## AIM OF THE TASK
Retype all of the data without changing a single word.
========================
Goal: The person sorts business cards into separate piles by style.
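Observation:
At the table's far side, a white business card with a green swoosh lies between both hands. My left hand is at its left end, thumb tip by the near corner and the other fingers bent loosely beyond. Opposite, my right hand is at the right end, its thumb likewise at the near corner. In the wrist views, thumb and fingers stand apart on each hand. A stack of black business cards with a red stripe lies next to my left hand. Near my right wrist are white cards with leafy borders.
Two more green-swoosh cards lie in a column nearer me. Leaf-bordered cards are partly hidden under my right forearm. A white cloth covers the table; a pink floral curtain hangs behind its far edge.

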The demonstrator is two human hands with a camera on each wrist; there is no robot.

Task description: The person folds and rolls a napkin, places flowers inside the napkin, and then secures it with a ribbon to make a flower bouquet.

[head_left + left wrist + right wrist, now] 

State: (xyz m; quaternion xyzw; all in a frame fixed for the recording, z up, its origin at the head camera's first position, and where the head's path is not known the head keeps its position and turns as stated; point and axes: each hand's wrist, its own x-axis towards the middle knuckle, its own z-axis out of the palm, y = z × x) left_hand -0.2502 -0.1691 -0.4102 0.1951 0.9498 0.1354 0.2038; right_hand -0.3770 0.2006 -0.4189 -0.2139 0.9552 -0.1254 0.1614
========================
## ANSWER BELOW
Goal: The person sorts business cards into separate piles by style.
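Observation:
At the table's far side, a white business card with a green swoosh lies between both hands. My left hand is at its left end, thumb tip by the near corner and the other fingers bent loosely beyond. Opposite, my right hand is at the right end, its thumb likewise at the near corner. In the wrist views, thumb and fingers stand apart on each hand. A stack of black business cards with a red stripe lies next to my left hand. Near my right wrist are white cards with leafy borders.
Two more green-swoosh cards lie in a column nearer me. Leaf-bordered cards are partly hidden under my right forearm. A white cloth covers the table; a pink floral curtain hangs behind its far edge.
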
The demonstrator is two human hands with a camera on each wrist; there is no robot.

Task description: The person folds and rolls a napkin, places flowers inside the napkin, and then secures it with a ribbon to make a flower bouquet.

[head_left + left wrist + right wrist, now] 

State: (xyz m; quaternion xyzw; all in a frame fixed for the recording, z up, its origin at the head camera's first position, and where the head's path is not known the head keeps its position and turns as stated; point and axes: each hand's wrist, its own x-axis towards the middle knuckle, its own z-axis out of the palm, y = z × x) left_hand -0.2502 -0.1691 -0.4102 0.1951 0.9498 0.1354 0.2038; right_hand -0.3770 0.2006 -0.4189 -0.2139 0.9552 -0.1254 0.1614

No other output is needed; the exercise is complete.